The system has served me well to date, but as I expand the array I’d like to keep on top of disk density - and if the opportunity arises, I wouldn’t mind something a bit quieter.
Also beyond a crazy growth rate of ~300+GiB/mo for the first year or so, my growth rate has calmed massively and I’m only sitting at around 11TiB of data all up spread over 8x 2TB disks. So maybe supporting up to 20 drives isn’t necessary after all.
I had a bit long rant preparated about all the goals and issues, but honestly it boils down to:
- The newer backplane on the Norco I had still wasn’t passive, and doesn’t support 4TB drives
- The IBM ServeRAID 1015 controllers (LSI SAS2008) I bought have a buggy Option ROM that doesn’t pass the extended memory map through during boot and causes GRUB to wig out
I ended up settling for a design with a chassis supporting 12x 3.5" + 2x 2.5", with passive backplanes and different card on the LSI SAS2008 chipset. Whilst the dollar-per-bay isn’t as great on the new case, it’s a much higher build quality and has better airflow/cabling.
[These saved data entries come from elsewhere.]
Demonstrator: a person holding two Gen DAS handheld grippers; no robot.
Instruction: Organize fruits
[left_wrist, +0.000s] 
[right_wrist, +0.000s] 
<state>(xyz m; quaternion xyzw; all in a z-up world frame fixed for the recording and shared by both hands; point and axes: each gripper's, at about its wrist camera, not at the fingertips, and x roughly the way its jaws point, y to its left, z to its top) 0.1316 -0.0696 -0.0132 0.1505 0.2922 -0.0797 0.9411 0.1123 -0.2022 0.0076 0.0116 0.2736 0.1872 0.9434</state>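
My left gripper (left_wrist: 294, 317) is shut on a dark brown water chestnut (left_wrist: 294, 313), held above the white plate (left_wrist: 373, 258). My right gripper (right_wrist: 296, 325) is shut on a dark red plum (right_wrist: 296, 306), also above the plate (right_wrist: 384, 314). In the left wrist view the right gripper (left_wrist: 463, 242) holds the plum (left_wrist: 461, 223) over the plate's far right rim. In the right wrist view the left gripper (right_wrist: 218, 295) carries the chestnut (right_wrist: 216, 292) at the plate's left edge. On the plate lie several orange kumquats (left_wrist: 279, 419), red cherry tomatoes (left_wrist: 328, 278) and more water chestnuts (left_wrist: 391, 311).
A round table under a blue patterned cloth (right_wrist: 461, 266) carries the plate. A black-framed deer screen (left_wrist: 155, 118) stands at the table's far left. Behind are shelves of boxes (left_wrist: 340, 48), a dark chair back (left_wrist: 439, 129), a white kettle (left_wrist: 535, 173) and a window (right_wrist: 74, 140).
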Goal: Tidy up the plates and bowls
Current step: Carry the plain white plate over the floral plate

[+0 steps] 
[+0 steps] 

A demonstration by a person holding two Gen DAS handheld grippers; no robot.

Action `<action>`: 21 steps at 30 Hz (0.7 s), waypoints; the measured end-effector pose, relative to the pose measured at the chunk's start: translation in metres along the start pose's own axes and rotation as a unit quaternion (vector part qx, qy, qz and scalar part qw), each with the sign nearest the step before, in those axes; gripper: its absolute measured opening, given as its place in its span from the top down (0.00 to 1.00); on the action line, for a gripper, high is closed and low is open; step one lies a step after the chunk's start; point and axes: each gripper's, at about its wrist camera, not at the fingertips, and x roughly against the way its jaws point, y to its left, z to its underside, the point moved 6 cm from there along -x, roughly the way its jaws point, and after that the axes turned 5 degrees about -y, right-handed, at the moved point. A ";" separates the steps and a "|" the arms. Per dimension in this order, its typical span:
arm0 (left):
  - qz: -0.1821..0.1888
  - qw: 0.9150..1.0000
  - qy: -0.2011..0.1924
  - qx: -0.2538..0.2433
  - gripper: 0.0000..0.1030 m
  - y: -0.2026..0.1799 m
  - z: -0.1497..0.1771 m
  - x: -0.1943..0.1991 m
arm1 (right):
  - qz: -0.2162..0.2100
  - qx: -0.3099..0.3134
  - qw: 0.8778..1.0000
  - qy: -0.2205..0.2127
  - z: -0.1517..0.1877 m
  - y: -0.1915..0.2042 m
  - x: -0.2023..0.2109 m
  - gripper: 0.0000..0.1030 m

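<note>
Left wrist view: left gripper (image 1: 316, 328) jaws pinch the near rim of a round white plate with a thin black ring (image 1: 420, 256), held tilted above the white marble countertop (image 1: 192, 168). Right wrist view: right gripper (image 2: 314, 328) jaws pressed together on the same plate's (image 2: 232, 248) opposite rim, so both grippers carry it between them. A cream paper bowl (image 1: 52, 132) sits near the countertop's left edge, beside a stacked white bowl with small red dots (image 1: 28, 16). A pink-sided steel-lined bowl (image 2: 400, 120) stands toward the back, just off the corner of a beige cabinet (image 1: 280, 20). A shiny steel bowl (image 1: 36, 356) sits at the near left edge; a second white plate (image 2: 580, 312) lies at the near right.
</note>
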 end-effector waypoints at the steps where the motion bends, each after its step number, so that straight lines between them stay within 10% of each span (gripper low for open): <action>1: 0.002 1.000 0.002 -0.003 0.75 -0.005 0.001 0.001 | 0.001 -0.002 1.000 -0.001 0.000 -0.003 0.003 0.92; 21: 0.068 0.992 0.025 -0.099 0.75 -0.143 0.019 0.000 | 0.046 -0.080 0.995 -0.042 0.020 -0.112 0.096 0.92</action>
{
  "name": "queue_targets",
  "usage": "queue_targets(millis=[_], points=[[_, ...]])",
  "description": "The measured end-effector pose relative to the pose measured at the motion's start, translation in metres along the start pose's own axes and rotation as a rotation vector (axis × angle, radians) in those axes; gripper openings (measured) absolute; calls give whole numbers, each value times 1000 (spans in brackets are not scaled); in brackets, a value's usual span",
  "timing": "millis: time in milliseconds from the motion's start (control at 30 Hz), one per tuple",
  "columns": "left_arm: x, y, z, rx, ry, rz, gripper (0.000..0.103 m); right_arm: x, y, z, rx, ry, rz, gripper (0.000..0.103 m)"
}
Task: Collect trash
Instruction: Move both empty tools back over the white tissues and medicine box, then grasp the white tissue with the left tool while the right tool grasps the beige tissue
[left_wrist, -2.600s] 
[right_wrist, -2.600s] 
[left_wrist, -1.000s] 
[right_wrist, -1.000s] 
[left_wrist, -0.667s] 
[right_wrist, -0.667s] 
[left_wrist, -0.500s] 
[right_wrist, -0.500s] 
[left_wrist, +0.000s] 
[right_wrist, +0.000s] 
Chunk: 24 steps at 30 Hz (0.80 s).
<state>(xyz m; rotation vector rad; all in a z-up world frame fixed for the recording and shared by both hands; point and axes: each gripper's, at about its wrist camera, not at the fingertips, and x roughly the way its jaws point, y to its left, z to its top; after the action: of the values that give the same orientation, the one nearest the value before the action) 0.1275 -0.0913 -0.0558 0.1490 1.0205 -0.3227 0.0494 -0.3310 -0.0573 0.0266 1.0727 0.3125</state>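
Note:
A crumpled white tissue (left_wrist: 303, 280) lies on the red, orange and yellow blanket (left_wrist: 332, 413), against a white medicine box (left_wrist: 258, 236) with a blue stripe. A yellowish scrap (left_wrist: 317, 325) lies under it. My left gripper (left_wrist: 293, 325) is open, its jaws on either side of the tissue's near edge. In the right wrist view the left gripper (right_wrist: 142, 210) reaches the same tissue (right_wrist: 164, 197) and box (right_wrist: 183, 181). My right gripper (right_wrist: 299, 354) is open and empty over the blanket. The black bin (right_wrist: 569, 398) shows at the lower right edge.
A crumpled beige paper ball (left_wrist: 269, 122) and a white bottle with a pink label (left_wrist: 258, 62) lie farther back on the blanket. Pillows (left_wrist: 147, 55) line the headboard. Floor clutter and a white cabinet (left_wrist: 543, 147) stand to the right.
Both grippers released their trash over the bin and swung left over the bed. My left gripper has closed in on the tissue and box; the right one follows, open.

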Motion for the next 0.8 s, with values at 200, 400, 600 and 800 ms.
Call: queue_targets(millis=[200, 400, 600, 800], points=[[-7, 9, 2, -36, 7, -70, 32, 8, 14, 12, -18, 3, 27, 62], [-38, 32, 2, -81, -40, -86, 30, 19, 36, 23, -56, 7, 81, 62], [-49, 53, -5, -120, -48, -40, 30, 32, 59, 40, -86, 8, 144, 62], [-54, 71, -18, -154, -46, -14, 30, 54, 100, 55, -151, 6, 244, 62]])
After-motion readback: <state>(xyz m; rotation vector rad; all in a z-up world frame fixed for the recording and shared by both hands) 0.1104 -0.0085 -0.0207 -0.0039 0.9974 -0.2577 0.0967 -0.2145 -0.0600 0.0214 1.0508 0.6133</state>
And it runs great - I’ve rebuilt the array onto 6x 4T drives still using linux software RAID but now using btrfs as the filesystem (I’ll redo this as raw disk btrfs raid when the code for that is a bit more mature).
Now that the data migration and deduplication run have completed, I can cross this off my TODO list - and decide what to do with the spare gear I have left over, enough to build 2 file servers.
Any takers?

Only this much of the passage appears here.